All That Glitters
All That Glitters: Helen Braund, Tiffany Cole, Romany Fairall, Michele Grimston, Emma Rani Hodges
Exhibition Opening: Saturday 12 November, 4pm
Exhibition showing: 5 Nov – 17 Dec 2022
All That Glitters.
Sparkling, multifaced, shimmering. Scientists have posited that our innate attraction to all things shiny is linked to our biological dependence on water, the ultimate glistening surface and giver of life.
Across time and culture humans have used shimmer and shine to denote preciousness, sacredness, and value, risking much to unearth gemstones and precious metals. We covet the mystery of these materials, drawn to the way that light flickers across their surfaces and sends refractions dancing across space.
Today, we recreate the surface qualities of these rare and precious objects using materials that are cheap, abundant and easily available. But while some might decry these industrial products as gaudy or tacky, the power of their shimmering to elicit a deep emotional response is equally strong. If we allow it, they too can spark moments of magic which allow us to momentarily transcend the mundane.
All That Glitters wholeheartedly embraces a love of glitz. But even while it invites us to joyfully revel in the sparkling surface, the show also draws us onward, beyond the shine. As in a deep lake, these glistening surfaces obscure depths of great wonder, beauty and danger. One must take a risk and breach the surface, in order to understand the full value of the other worlds which lie beyond.
Together, the artists in this exhibition explore sparkle and shine in all its forms, creating a visual feast that belies the depth of power in their works. They ask us to embrace our innate attraction to all things shiny and to allow it to enrich our everyday lives.
The All That Glitter Artists also invite you to take part in the Magpie’s Nest workshop on Saturday 12th November.
ABOUT THE ARTISTS
Tiffany Cole undertakes tender and meticulous observational study of the moving, multifaceted and sparkling surfaces of shiny and reflective collectable kitsch objects. She carefully reproduces them in oil paint, drawing attention to the elusiveness of reflection and shine by capturing it in static form. By closely describing the complexity of their mobile shifting surface qualities, Cole aims to portray the objects as optically sophisticated, and in doing so challenge their low aesthetic status.
Helen Braund also engages with the pure joy of sparkle, it’s surface properties and alluring glimmer. She creates magic and wonder in her works, using photography to capture fleeting experiences of light which are transformed into new worlds within the bounds of the image.
Emma Rani Hodges embraces sparkle and kitsch as cross-cultural communicators. They build up layers of golden fabrics that vibrate with emotional depth, transforming the everyday of their own life and history into something sacred through the making process.
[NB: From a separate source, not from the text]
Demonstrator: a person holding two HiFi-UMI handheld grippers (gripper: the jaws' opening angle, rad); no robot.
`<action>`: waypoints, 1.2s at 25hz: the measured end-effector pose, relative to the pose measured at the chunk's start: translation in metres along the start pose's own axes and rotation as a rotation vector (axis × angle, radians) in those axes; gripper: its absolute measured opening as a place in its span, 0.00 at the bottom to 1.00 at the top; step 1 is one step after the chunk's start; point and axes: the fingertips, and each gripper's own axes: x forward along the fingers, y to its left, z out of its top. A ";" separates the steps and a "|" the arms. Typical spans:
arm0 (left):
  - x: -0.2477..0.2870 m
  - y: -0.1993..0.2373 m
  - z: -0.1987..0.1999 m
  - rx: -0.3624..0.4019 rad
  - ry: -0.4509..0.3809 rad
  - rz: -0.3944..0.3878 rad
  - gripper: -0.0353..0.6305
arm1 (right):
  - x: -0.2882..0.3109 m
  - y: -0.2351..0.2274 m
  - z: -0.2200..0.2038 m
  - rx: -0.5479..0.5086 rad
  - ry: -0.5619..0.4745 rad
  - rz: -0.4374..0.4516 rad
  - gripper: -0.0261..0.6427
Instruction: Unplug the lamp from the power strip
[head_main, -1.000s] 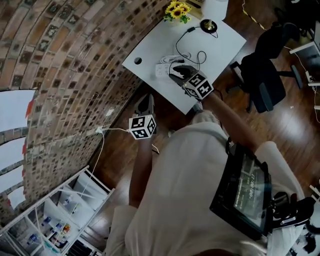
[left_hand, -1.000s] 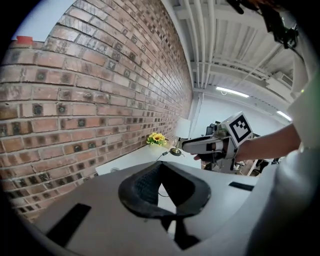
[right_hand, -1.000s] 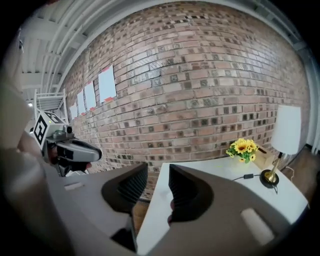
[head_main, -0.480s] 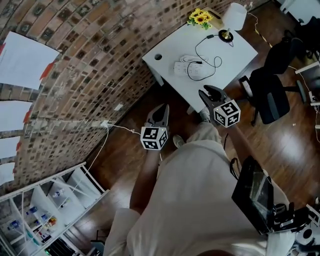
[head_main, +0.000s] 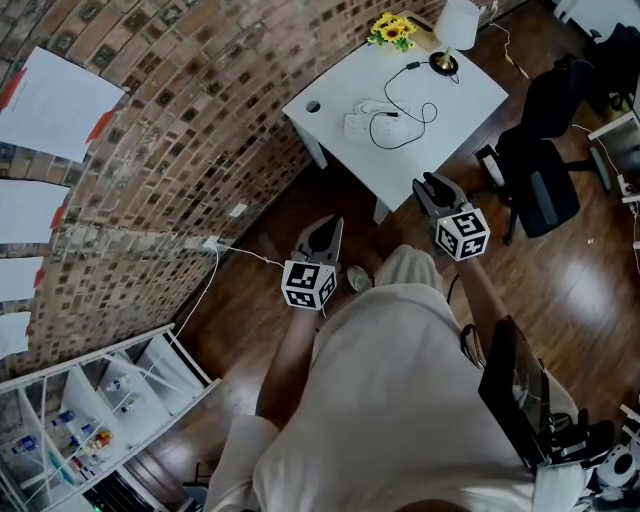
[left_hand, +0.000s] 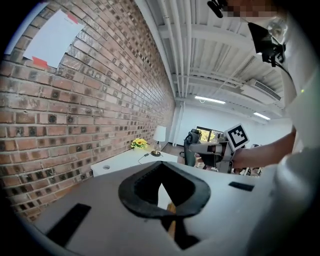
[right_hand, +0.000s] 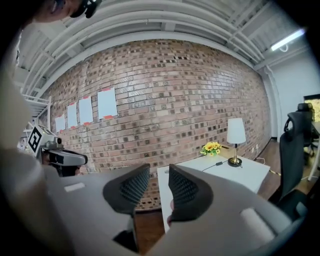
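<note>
**Left gripper** (head_main: 327, 228) fingers (left_hand: 129, 189) closed, empty; **right gripper** (head_main: 430, 185) fingers parted, closing on nothing. Lamp (head_main: 458, 22) and power strip (head_main: 357, 126) sit on the worktop (head_main: 470, 95), well beyond both — a hasty reach could snag the cord (head_main: 395, 88), toppling the lamp.

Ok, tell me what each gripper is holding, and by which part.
Nothing is held. The left gripper has its jaws together, empty; the right gripper is closing its jaws with nothing between them.
</note>
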 end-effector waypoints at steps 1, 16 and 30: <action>-0.004 -0.004 -0.002 0.006 0.000 0.008 0.06 | -0.007 -0.002 -0.003 -0.003 0.000 -0.001 0.20; -0.042 -0.142 -0.041 0.000 0.058 0.105 0.06 | -0.163 -0.026 -0.007 -0.137 -0.019 0.023 0.19; -0.086 -0.260 -0.097 -0.067 0.084 0.171 0.06 | -0.277 -0.028 -0.065 -0.134 0.037 0.072 0.19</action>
Michele Grimston uses painstaking textile processes, and embellishment with metallic fabrics and threads to nurture her own, personal, precious objects into being. These are invested with value both through the shining surfaces and intense dedication of time which is central to their creation.
Romany Fairall’s meticulously applied lines of glitter create rhythmic worlds that invite you to immerse yourself in their complexity. Heavily patterned and referencing biological forms, they play with the macro and the micro and remind us of the rewards of careful attention to the world.